▶ WHAT IS BEING ASKED
Could you copy out all of the entries exactly?

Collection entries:

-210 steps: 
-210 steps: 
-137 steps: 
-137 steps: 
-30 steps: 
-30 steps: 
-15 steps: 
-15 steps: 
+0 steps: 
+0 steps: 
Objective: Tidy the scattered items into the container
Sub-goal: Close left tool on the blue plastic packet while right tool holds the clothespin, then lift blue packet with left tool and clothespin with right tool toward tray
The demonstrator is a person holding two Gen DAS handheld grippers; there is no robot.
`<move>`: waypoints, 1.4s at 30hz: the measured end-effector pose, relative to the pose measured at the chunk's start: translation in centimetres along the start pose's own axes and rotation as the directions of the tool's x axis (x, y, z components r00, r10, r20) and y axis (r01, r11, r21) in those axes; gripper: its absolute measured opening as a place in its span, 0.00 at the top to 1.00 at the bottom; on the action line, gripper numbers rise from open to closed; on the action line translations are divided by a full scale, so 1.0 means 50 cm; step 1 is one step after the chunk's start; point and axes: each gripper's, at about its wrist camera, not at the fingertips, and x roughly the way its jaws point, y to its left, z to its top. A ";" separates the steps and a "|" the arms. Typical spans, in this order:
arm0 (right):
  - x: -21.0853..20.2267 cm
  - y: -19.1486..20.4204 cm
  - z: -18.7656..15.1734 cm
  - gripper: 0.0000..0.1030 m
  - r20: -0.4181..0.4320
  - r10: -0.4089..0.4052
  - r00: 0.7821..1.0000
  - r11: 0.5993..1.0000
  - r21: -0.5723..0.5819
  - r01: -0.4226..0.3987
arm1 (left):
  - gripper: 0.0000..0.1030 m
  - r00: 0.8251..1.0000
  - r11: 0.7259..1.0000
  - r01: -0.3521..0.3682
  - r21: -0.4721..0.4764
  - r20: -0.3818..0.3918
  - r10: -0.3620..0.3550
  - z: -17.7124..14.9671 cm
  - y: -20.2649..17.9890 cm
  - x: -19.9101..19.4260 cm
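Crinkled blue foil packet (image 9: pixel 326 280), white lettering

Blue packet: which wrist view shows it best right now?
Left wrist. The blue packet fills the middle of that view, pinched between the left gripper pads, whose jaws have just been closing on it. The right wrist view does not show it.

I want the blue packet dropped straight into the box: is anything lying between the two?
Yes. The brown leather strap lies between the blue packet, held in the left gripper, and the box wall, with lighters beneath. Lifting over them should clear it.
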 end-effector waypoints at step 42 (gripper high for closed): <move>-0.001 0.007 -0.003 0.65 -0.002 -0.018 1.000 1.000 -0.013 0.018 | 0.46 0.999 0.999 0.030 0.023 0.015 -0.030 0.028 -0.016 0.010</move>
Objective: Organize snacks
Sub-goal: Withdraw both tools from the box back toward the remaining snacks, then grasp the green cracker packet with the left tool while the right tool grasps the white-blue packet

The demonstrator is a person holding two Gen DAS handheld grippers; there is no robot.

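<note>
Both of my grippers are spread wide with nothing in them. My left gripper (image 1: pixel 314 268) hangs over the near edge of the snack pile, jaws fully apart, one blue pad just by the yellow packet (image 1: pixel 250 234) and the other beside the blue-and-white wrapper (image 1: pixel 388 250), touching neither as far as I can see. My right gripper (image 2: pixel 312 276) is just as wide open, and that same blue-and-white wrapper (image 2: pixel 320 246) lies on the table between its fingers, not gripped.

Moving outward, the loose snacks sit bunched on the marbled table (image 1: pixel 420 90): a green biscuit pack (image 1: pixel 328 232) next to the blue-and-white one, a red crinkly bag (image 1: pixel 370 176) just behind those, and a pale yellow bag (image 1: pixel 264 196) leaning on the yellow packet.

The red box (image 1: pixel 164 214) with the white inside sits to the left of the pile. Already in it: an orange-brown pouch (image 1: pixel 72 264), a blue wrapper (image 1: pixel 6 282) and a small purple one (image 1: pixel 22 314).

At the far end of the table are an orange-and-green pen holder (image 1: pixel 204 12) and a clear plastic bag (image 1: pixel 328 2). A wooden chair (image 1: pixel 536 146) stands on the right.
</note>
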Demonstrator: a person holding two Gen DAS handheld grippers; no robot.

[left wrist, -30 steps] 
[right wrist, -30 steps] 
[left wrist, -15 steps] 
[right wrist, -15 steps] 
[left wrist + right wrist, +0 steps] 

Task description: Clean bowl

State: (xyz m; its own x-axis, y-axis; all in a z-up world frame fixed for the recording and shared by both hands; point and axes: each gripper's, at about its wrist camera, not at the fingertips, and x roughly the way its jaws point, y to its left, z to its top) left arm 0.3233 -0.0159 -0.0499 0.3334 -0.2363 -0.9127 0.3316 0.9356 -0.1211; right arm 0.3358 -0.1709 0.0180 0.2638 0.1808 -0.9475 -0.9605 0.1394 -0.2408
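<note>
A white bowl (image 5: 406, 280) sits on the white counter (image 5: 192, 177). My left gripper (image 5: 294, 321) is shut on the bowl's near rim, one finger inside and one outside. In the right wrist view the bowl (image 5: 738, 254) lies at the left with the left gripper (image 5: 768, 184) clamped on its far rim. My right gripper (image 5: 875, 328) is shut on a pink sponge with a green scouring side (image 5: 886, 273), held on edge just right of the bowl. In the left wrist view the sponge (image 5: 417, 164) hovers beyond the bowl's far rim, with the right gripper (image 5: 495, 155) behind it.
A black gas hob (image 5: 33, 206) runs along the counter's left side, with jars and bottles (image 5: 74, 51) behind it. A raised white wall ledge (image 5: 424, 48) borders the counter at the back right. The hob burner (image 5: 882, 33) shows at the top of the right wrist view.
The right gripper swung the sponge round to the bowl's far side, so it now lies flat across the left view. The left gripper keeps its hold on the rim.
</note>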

▶ EXPECTED ANSWER
-210 steps: 
-210 steps: 
-137 steps: 
-137 steps: 
-30 steps: 
-30 steps: 
-15 steps: 
-15 steps: 
+0 steps: 
+0 steps: 
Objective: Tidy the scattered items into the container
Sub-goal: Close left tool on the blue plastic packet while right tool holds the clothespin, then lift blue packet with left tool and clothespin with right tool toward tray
The demonstrator is a person holding two Gen DAS handheld grippers; there is no robot.
`<move>`: waypoints, 1.4s at 30hz: the measured end-effector pose, relative to the pose measured at the chunk's start: translation in centimetres along the start pose's own axes and rotation as the directions of the tool's x axis (x, y, z components r00, r10, r20) and y axis (r01, r11, r21) in those axes; gripper: its absolute measured opening as a place in its span, 0.00 at the top to 1.00 at the bottom; on the action line, gripper numbers rise from open to closed; on the action line translations are divided by a full scale, so 1.0 means 50 cm; step 1 is one step after the chunk's start; point and axes: each gripper's, at about its wrist camera, not at the fingertips, and x roughly the way its jaws point, y to its left, z to its top. A ";" separates the steps and a "|" the arms. Typical spans, in this order:
arm0 (right):
  - x: -21.0853..20.2267 cm
  - y: -19.1486..20.4204 cm
  - z: -18.7656..15.1734 cm
  - gripper: 0.0000..0.1030 m
  - r20: -0.4181..0.4320
  - r10: -0.4089..0.4052
  - r00: 0.7821..1.0000
  - r11: 0.5993..1.0000
  - r21: -0.5723..0.5819
  - r01: -0.4226..0.3987
arm1 (left):
  - gripper: 0.0000..0.1030 m
  - r00: 0.8251..1.0000
  - r11: 0.7259..1.0000
  - r01: -0.3521..0.3682
  - r21: -0.4721..0.4764
  - r20: -0.3818..0.3918
  - r10: -0.3620..0.3550
  - z: -17.7124..14.9671 cm
  - y: -20.2649..17.9890 cm
  - x: -19.9101..19.4260 cm
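Crinkled blue foil packet (image 9: pixel 326 280), white lettering

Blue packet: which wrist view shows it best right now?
Left wrist. The blue packet fills the middle of that view, pinched between the left gripper pads, whose jaws have just been closing on it. The right wrist view does not show it.

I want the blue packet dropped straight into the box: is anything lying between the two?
Yes. The brown leather strap lies between the blue packet, held in the left gripper, and the box wall, with lighters beneath. Lifting over them should clear it.
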 end-effector waypoints at step 42 (gripper high for closed): <move>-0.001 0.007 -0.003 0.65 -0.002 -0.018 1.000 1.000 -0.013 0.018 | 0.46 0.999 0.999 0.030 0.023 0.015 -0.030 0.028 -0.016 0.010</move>
Objective: Organize snacks
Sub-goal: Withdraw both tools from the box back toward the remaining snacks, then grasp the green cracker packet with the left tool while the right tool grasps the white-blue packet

The demonstrator is a person holding two Gen DAS handheld grippers; there is no robot.

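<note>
Both of my grippers are spread wide with nothing in them. My left gripper (image 1: pixel 314 268) hangs over the near edge of the snack pile, jaws fully apart, one blue pad just by the yellow packet (image 1: pixel 250 234) and the other beside the blue-and-white wrapper (image 1: pixel 388 250), touching neither as far as I can see. My right gripper (image 2: pixel 312 276) is just as wide open, and that same blue-and-white wrapper (image 2: pixel 320 246) lies on the table between its fingers, not gripped.

Moving outward, the loose snacks sit bunched on the marbled table (image 1: pixel 420 90): a green biscuit pack (image 1: pixel 328 232) next to the blue-and-white one, a red crinkly bag (image 1: pixel 370 176) just behind those, and a pale yellow bag (image 1: pixel 264 196) leaning on the yellow packet.

The red box (image 1: pixel 164 214) with the white inside sits to the left of the pile. Already in it: an orange-brown pouch (image 1: pixel 72 264), a blue wrapper (image 1: pixel 6 282) and a small purple one (image 1: pixel 22 314).

At the far end of the table are an orange-and-green pen holder (image 1: pixel 204 12) and a clear plastic bag (image 1: pixel 328 2). A wooden chair (image 1: pixel 536 146) stands on the right.
</note>
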Demonstrator: a person holding two Gen DAS handheld grippers; no robot.

[left wrist, -30 steps] 
[right wrist, -30 steps] 
[left wrist, -15 steps] 
[right wrist, -15 steps] 
[left wrist + right wrist, +0 steps] 

Task description: Clean bowl

State: (xyz m; its own x-axis, y-axis; all in a z-up world frame fixed for the recording and shared by both hands; point and axes: each gripper's, at about its wrist camera, not at the fingertips, and x roughly the way its jaws point, y to its left, z to its top) left arm 0.3233 -0.0159 -0.0499 0.3334 -0.2363 -0.9127 0.3316 0.9356 -0.1211; right arm 0.3358 -0.1709 0.0180 0.2638 0.1808 -0.9475 -0.9605 0.1394 -0.2408
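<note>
A white bowl (image 5: 406, 280) sits on the white counter (image 5: 192, 177). My left gripper (image 5: 294, 321) is shut on the bowl's near rim, one finger inside and one outside. In the right wrist view the bowl (image 5: 738, 254) lies at the left with the left gripper (image 5: 768, 184) clamped on its far rim. My right gripper (image 5: 875, 328) is shut on a pink sponge with a green scouring side (image 5: 886, 273), held on edge just right of the bowl. In the left wrist view the sponge (image 5: 417, 164) hovers beyond the bowl's far rim, with the right gripper (image 5: 495, 155) behind it.
A black gas hob (image 5: 33, 206) runs along the counter's left side, with jars and bottles (image 5: 74, 51) behind it. A raised white wall ledge (image 5: 424, 48) borders the counter at the back right. The hob burner (image 5: 882, 33) shows at the top of the right wrist view.
The right gripper swung the sponge round to the bowl's far side, so it now lies flat across the left view. The left gripper keeps its hold on the rim.
</note>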

This concludes the output.